Start of Given records

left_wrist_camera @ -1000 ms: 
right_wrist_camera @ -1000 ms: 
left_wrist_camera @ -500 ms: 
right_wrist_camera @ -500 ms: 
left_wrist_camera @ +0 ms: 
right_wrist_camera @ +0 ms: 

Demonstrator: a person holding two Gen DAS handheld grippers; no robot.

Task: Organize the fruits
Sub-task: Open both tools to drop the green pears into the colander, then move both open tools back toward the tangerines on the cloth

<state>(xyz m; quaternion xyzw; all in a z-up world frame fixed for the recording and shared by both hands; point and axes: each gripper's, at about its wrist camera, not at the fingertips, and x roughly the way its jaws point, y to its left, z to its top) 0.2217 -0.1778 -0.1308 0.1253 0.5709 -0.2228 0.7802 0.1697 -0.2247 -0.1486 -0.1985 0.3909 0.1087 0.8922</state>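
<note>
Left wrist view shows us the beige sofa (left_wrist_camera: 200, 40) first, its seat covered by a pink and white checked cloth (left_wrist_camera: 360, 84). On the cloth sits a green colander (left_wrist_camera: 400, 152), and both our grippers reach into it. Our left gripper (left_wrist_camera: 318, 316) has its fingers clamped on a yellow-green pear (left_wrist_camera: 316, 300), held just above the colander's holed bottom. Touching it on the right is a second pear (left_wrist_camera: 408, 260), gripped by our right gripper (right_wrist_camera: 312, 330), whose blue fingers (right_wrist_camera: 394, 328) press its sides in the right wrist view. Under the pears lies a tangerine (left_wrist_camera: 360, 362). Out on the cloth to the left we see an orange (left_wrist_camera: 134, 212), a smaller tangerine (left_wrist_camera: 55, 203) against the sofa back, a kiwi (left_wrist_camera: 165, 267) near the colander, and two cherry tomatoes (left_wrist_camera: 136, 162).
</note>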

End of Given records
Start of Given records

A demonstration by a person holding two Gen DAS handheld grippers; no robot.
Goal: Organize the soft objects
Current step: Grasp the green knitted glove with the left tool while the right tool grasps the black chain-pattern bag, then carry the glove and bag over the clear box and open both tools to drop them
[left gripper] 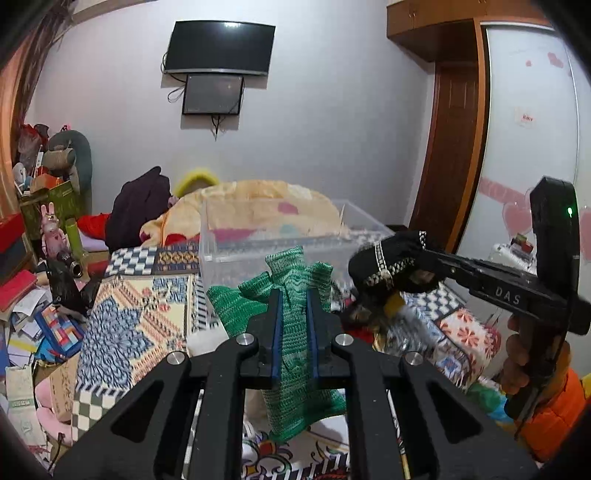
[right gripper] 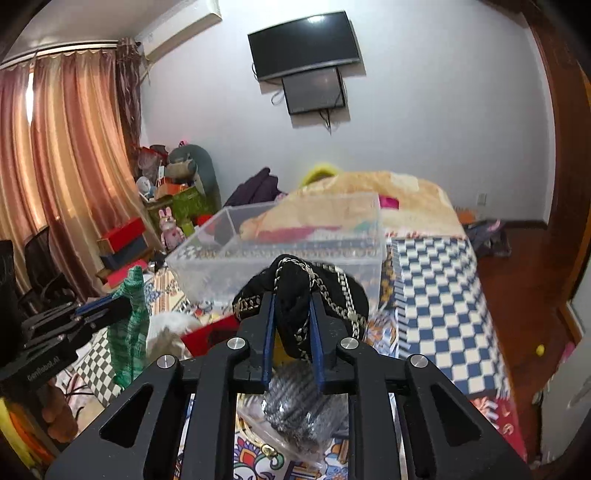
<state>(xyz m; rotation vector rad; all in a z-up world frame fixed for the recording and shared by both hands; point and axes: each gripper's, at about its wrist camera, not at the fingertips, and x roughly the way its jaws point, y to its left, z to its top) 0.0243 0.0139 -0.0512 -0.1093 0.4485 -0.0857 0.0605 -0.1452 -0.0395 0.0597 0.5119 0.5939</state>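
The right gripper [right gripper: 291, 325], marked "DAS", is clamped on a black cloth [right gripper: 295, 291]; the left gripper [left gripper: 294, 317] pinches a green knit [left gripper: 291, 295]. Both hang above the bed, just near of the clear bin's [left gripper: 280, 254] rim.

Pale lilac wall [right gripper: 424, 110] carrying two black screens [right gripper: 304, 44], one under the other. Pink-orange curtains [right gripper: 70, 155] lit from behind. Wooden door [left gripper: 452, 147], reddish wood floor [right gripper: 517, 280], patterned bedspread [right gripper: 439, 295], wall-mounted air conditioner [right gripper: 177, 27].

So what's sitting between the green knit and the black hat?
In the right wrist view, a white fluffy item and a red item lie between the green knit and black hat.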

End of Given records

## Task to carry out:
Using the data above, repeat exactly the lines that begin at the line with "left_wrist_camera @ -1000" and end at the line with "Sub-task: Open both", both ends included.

## Answer box:
left_wrist_camera @ -1000 ms: 
right_wrist_camera @ -1000 ms: 
left_wrist_camera @ -500 ms: 
right_wrist_camera @ -500 ms: 
left_wrist_camera @ +0 ms: 
right_wrist_camera @ +0 ms: 

Demonstrator: a person holding two Gen DAS handheld grippers; no robot.

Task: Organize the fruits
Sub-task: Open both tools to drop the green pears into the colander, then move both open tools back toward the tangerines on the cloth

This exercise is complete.